Jenis peperangan seperti ini sering menghasilkan kemajuan yang lambat, dengan masing-masing pihak berusaha menguasai parit lawan agar memiliki keunggulan ofensif.
Perang parit terkenal brutal dan mengerikan dan amat terkait dengan Perang Dunia I pada tahun 1914-1918.
Beberapa faktor berkontribusi pada kemunculan perang parit.
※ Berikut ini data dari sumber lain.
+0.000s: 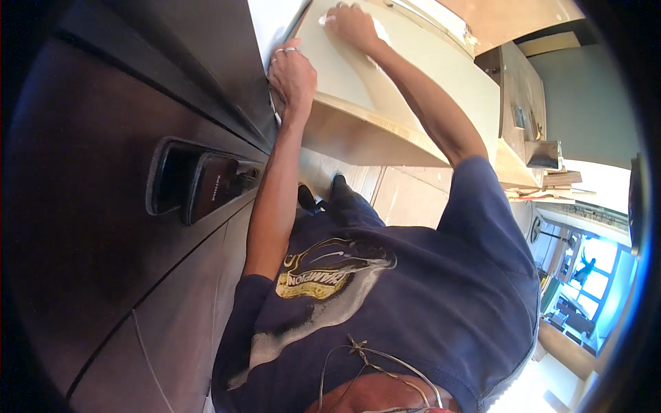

Pertama adalah kemajuan luar biasa dalam persenjataan balistik yang membuat serangan frontal secara tradisional sulit dilakukan.
Selain itu, peningkatan akurasi senjata dan kemampuan artileri membuat serangan frontal (langsung berhadap-hadapan) bisa berubah menjadi tindakan bunuh diri.
Kondisi ini lantas memicu pendekatan defensif yang menjadi karakteristik perang parit.
Perkembangan strategi pasokan logistik juga memberikan kontribusi. Pasokan dan perbekalan saat itu bisa dengan mudah dipasok oleh kereta atau truk dari garis belakang.
Dalam perang parit, kedua belah pihak membangun benteng yang melengkapi parit dengan berbagai cara termasuk menggunakan karung pasir, dinding, dan pagar kawat berduri.
Parit dirancang untuk memberikan perlindungan dari artileri. Setelah berlindung di parit, musuh akan sulit mengusir dan menguasainya, karena meskipun korban berjatuhan, bala bantuan dapat segera didatangkan dari garis belakang.
Daerah diantara parit yang diduduki oleh kedua belah pihak dikenal sebagai “tanah tak bertuan” atau “no man’s land” yang bisa digunakan sebagai area untuk mempersipkan serangan, meskipun tentara di tanah tak bertuan sangat rentan terhadap serangan dari sisi lain.
Di parit, kehidupan prajurit bisa amat mengerikan. Selama Perang Dunia I, mayat hanya dikubur dalam lubang dangkal di lantai atau dinding parit.
Kondisi ini menimbulkan bau menyengat yang bercampur dengan bau kakus darurat dan bau tubuh prajurit yang jarang mandi.
Persediaan makanan biasanya juga terbatas dengan tubuh tentara yang penuh kutu serta rentan terhadap infeksi serius.
Kondisi ini membuat banyak prajurit yang tewas di parit sebelum mereka sempat menembakkan peluru ke lawan.
Suasana di parit juga sangat menegangkan, dengan tentara yang mengalami serangan artileri musuh bertubi-tubi serta senjadi sasaran peluru sniper jika mereka berani menyembulkan kepala diatas parit.
Kondisi tersebut berkontribusi terhadap perkembangan masalah psikologis di antara tentara yang ditempatkan di parit.
Banyak satuan militer menanggapi masalah psikologis ini dengan regu tembak, yaitu memerintahkan tentara yang bermasalah dieksekusi karena dianggap pengecut dan melarikan diri dari medan perang.
Aksi militer di parit dapat dicapai dalam beberapa cara. Pasukan Jerman dalam Perang Dunia I terkenal menggunakan gas untuk membunuh atau melumpuhkan tentara musuh sebelum mereka berusaha menguasai parit lawan.
Artileri juga digunakan dalam upaya untuk menaklukkan pasukan musuh sebelum meluncurkan serangan langsung.
Kedua belah pihak menggunakan pula sniper dan tim komando kecil untuk meneror dan menyebarkan ketakutan pada pihak musuh.
Pada sebagian besar kejadian, berbagai upaya sering berakhir pada kebuntuan, dengan kedua pihak berhasil mempertahankan parit masing-masing sehingga tidak terjadi pergerakan di kedua arah.
Ketika satu pihak berhasil menduduki parit musuh, mereka mungkin menemukan diri mereka dalam jangkauan tembak musuh.
Meskipun berhasil merebut parit lawan, lawan yang terdesak biasanya hanya mundur sedikit untuk kemudian kembali bertahan di dalam parit.
Kebrutalan perang parit telah diabadikan dalam sejumlah film dan buku, termasuk buku oleh tentara yang berhasil selamat dari peperangan.
All Quiet in the Western Front dan Life in the Tomb adalah dua contoh novel tentang Perang Dunia I yang ditulis oleh para veteran yang selamat dari perang parit.